Is it possible to love a particular genre - horror, romantic comedy, western -- while fully acknowledging its clichés and flaws? How?

It's absolutely possible, in the same way that we are able to love the people we love despite their flaws. Or, to sound like a cliché myself, maybe we love them because of their flaws. I happen to love romantic comedies (sue me), and the clichés are why I go back to them again and again. The meet-cute, the implausible coincidences, the last-second happy endings... they're like comfort food. And I Eat 'Em Up. (Horrible, horrible... sorry.)

Why do smart, sophisticated movie goers who like to be challenged also love genre movies?

Well I'm just not sure, because I'm neither of those things. But I suspect it has to do with the nature of genres, such as science fiction or horror, to require the audience to think about a world outside of their reality. Richard Gere falling in love with a prostitute who looks like Julia Roberts is far-fetched, but it's not beyond the realm of possibility. Aliens and spaceships and zombies, well, that requires some imagination.

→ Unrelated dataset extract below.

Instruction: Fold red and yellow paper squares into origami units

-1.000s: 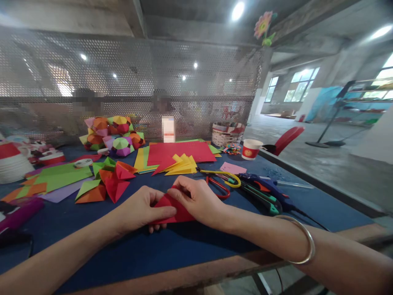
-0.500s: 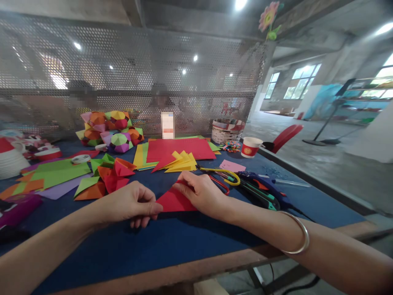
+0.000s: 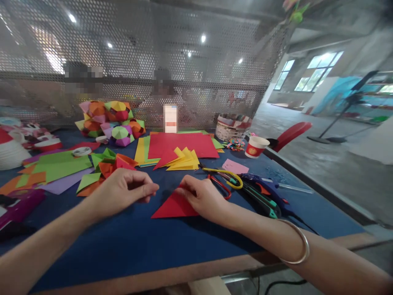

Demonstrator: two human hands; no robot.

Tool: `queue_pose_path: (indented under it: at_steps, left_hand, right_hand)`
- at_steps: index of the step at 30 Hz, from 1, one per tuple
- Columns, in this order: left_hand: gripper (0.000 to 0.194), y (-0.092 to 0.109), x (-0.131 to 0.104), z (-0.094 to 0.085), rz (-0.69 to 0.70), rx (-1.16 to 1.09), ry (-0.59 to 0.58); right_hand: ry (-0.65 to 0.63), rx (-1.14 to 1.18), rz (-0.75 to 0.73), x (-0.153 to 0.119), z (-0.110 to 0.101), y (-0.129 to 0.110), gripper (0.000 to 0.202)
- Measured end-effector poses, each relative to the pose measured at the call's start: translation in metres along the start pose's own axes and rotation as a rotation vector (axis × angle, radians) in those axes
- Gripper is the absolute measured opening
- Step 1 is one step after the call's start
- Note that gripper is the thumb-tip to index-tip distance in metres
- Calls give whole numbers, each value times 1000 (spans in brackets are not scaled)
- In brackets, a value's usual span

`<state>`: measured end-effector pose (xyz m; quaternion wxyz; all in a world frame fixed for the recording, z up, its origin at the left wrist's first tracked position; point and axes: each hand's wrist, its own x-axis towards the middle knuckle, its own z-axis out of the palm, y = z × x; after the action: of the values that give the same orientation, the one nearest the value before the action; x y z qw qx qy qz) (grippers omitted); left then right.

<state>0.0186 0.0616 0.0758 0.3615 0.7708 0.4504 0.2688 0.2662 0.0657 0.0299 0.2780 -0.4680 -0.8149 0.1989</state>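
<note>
A folded red paper triangle (image 3: pixel 175 206) lies on the blue tabletop, one sharp corner pointing left. My right hand (image 3: pixel 202 196) grips its right side, fingers closed over the top edge; that side of the paper is hidden under the hand. My left hand (image 3: pixel 130 190) hovers left of the triangle, apart from it, thumb and forefinger pinched together with nothing visible between them. Beyond the hands, folded yellow paper pieces (image 3: pixel 185 159) rest before a stack topped by a red sheet (image 3: pixel 184 144). Folded green, orange and red pieces (image 3: pixel 106 162) sit behind my left hand.
Scissors with yellow handles (image 3: pixel 235 179), a green-black cutter (image 3: pixel 260 198) and a blue glue gun (image 3: pixel 276 192) lie right of my right hand. A paper cup (image 3: pixel 256 146) and a woven basket (image 3: pixel 232 127) stand behind. Paper balls (image 3: pixel 119 123) sit at back left, near a mesh screen (image 3: pixel 132 53).
My left hand has let go of the triangle's left corner and moved slightly up and away. My right hand keeps its hold. The view has shifted a little.
</note>
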Motion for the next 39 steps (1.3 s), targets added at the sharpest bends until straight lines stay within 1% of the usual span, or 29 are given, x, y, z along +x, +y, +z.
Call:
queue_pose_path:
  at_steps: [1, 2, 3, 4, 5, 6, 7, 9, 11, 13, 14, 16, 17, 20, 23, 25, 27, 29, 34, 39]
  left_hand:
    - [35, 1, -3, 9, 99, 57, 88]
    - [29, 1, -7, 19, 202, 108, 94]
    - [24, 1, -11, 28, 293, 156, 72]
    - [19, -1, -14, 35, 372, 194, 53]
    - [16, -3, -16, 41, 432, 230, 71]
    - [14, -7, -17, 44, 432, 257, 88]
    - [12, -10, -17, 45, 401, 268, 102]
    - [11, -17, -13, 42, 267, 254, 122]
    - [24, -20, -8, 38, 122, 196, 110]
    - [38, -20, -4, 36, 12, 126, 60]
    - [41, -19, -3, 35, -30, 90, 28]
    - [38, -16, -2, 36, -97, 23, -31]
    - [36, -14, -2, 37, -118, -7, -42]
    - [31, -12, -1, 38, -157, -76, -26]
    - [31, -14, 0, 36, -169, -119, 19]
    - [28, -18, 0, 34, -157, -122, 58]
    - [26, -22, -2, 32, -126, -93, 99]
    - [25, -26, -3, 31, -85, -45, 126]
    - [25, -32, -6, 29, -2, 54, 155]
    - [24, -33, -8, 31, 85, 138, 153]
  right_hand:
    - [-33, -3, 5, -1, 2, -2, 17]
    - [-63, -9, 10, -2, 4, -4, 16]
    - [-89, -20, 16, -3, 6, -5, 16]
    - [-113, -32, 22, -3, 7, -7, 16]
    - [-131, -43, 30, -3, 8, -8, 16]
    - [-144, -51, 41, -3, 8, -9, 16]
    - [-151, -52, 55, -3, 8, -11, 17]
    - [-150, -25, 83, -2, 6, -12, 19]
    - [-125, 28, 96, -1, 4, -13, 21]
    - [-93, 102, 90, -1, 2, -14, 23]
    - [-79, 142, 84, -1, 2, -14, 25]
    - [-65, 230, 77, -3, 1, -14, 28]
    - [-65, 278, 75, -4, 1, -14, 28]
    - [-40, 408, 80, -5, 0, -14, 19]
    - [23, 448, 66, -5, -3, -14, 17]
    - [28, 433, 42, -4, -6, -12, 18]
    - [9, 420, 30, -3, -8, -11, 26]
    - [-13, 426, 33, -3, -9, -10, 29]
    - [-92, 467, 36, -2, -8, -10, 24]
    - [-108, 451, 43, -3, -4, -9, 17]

And by the way, I've added Shoot 'Em Up to my Netflix queue. I need more sophistication in my life. ;)
Posted by emster
Jan 16, 2008 11:31 AM
Since you mentioned Sergio Leone's westerns, I thought Sam Raimi's "The Quick and the Dead" was a fine homage to those....

He managed to capture the lingering close-ups and drawn out suspense really well, without making fun of them like some spoofs have done...

And Raimi's "Evil Dead 2" was an homage to the Three Stooges of all things... and also well done.
Posted by Butthead
Jan 16, 2008 1:14 PM
When I think of an "homage" (what's your favorite pronunciation?), I envision a work of hard that pays respectful tribute to an earlier work. It's more than a sly, singular allusion.

Examples:

Chinatown: pays homage to a wealth of 30s and 40s gumshoe and noir flicks.

Raiders Of The Lost Ark: pays homage to episodic cliffhanger matinees

Halloween: pays homage to Psycho. But unlike the previous examples, it's as much about style as it is about direct references such as names and leading ladies. Scream does something similar as a nod towards all slashers but in an even more direct fashion.


For me, a spoof is a work of art making fun of some other piece or genre. I think the most successful ones are those that are also homages to previous works, but it's not a requirement.

Examples of successful spoofs:

Scary Movie: I found it surprisingly scary and funny. The sequels only went for funny and didn't seem to also love the slasher.

Young Frankenstein (er... "shteen"): works so well because it's carefully crafted with love for Universal's monster movies. As a kid I even thought it was an old movie being re-released!

Airplane and The Naked Gun: These are a little different. They don't seem to directly respect the disaster or police procedural. But they are played with such honest seriousness, we don't get the sense that the creators actively dislike their "victims". This is in direct contrast to, say, Team America: World Police where Parker and Stone don't seem to care for anyone they lampoon.